6. Stop if the location of the data points does not change, otherwise go back to step 3.

This algorithm aims an minimizing an objective function know as squared error function given by: $$J(V)=\sum_{i=1}^{c}\sum_{j=1}^{c_i}(||x_i-v_j||)^2$$ where, $||x_i-v_j||$ is the Euclidean distance $x_i$ and $v_j$,
'$c_i$' is the number of data points ith cluster,
'c' is the number of cluster centers

k-means algorithm is fast and understandable. It gives the best result when the data set is well seperated from each other. It is necessary to determine appropriate number of clusters before starting the algorithm. Another disadvantage is that a high value can significantly change the average of cluster and cluster center. The algorithm is not sensitive to noisy data. Algorithm can not be applied for non-linear data set.

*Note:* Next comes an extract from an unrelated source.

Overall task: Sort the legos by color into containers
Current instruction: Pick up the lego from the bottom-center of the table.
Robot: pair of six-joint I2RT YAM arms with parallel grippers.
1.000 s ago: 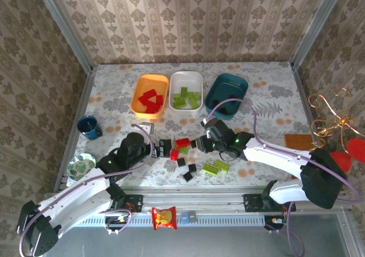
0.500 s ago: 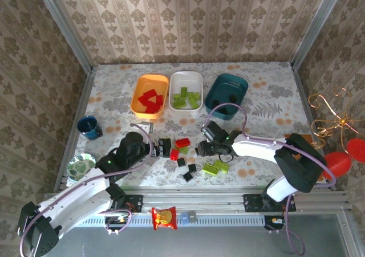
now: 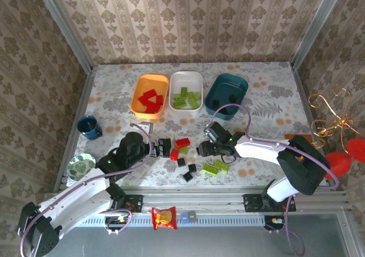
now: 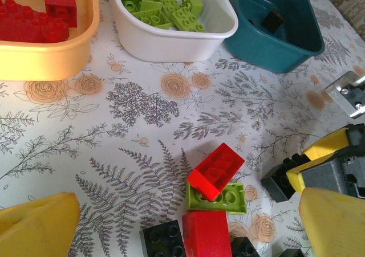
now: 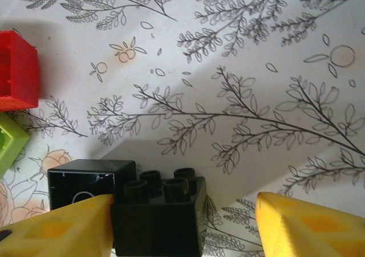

**k-NN**: The nearest neighbors algorithm that solves the classification problem is an instance-based learning method. It is one of the simplest of all machine learning algorithms. The general logic of the algorithm is the investigated sample belongs to the nearest cluster. The choice of k is also important. Generally large values of k reduce the effect of noise on the classification, but decrease the clarity of boundaries between classes. A useful k can be selected by some techniques such as bootstrap method. The use of all of the observations in the data sets in estimation leads to time loss and spoilage. Therefore, the samples that represent the population well are needed. Using observations in data sets of any size, the data is resampled by displacement depending on the chance. So that new data sets of various amounts and sizes are created. Thus, algorithms are applied to the new data sets that are formed. This method was developed by Bradley Efron in 1979 and is called the Bootstrap (Resampling) method.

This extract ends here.